La vie est un long fleuve tranquille et Tatie Danielle, ne rencontre pas Harry et Sally. Jean-Marc Barre dans son Grand bleu fait tourner les têtes et Robin Williams donne les larmes aux yeux aux spectateurs dans son Cercle des poètes disparus. Ma préférence va tout de même à Tom Selleck entouré de ses deux dobermans.

Mon oncle fait vibrer de son rire franc les pampilles du lustre de la salle à manger. Je porte un pull blanc rayé bleu, pas dans la bonne largeur, ce qui alourdit ma silhouette. Tous les adolescents devraient avoir un conseiller de mode attitré commis d’office ! Lorsque je regarde les photos, je me liquéfie devant les horreurs que j’ai pu porter. J’écoute Madonna, mais je ne copie pas son look comme beaucoup. Like a prayer est un succès mondial pendant que son clip fait scandale lorsqu’elle embrasse un Jésus noir.

Je regarde certaines émissions avec mamie. J’aime particulièrement Eddy Mitchel et sa Dernière séance. Je découvre Élisabeth Taylor jouant dans Une chatte sur un toit brûlant. J’aime le jeu désuet de ces acteurs dont chaque scène est orchestrée comme une photo. La télévision rythme nos journées. Jamais le matin, c’est courses, ménages et cuisine. Le midi après le dessert : c’est le journal de 13 h sur TF1 avec Jean-Pierre Pernaut et le week-end Bruno Masure. Beaucoup d’images du journal télévisées sont restées gravées en moi cette année-là : le naufrage de l’Exxon Valdez au large du Canada déversant son pétrole et provoquant une catastrophe écologique.
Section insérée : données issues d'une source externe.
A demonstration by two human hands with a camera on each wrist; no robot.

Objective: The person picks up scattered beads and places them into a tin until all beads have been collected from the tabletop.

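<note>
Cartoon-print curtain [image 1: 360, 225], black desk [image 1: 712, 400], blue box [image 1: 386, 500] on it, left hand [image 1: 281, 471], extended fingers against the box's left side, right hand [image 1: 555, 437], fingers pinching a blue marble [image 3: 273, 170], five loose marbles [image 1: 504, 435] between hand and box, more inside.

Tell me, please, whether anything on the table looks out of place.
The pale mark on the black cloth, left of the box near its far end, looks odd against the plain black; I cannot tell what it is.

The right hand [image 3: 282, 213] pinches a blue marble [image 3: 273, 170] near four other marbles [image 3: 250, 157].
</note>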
La frêle silhouette de l’étudiant chinois qui fait face à un char d’assaut sur la place Tien’anmen de Pékin. La chute du mur de Berlin début novembre, et les larmes de mon grand-père qui va retrouver ses amis allemands qu’il a connus dans les camps de travailleurs en Allemagne durant la Seconde Guerre mondiale. Et enfin l’exécution du dictateur Ceausescu et sa femme Elena.

L’après-midi, mamie fait des mots croisés et papi des mots fléchés. Nous étendons la lessive dans le jardin lorsqu’il fait beau. Nous ramassons des cornichons que mamie nettoie en les frottant, puis les plonge dans le vinaigre d’un grand bocal. Nous récoltons également haricots verts, fraises, framboises et pommes. Je chantonne les Valses de vienne de François Feldmann ou Another day in paradise de Phil Collins.

Mon oncle porte son éternel blouson en cuir et il se fait tatouer. Les bras puis le dos et enfin il se rase le crâne qu’il recouvre d’un ultime tatouage. Il a pour projet d’aller vivre au Canada. Un dimanche matin de septembre, il échappe de peu à la mort en tombant de sa moto et en se frappant violemment la tête au bord du trottoir. Quinze ans après, à quelques mètres de là, il fait un malaise se rattrape à la poignée de l’accélérateur de sa moto et se fracture la nuque en tombant. Je suis étudiante, la radio me réveille en annonçant qu’un motard est décédé dans la commune où vivent mes grands-parents. Je décroche le téléphone et j’apprends que c’est lui. Il est mort. Ma grand-mère hospitalisée est anéantie. À la sortie de l’église, une haie de Harley Davidson l’attend. Ils accompagnent son cercueil durant trente kilomètres là où il sera incinéré. Les motos encadrent le corbillard sur l’autoroute, le cortège arrêté toutes les voitures sur leur passage. C’est une haie d’honneur, un hommage à leur ami et à mon oncle bien-aimé. Je me souviens de la nuit qui a suivi l’annonce de sa mort. J’ai ressenti sa main sur ma cuisse gauche, il était là pour me consoler. J’avais perdu une partie de moi-même. Il m’a appris en vivant qu’il fallait profiter de la vie, vive ses rêves maintenant sans attendre, car nous ignorons de quoi demain est fait.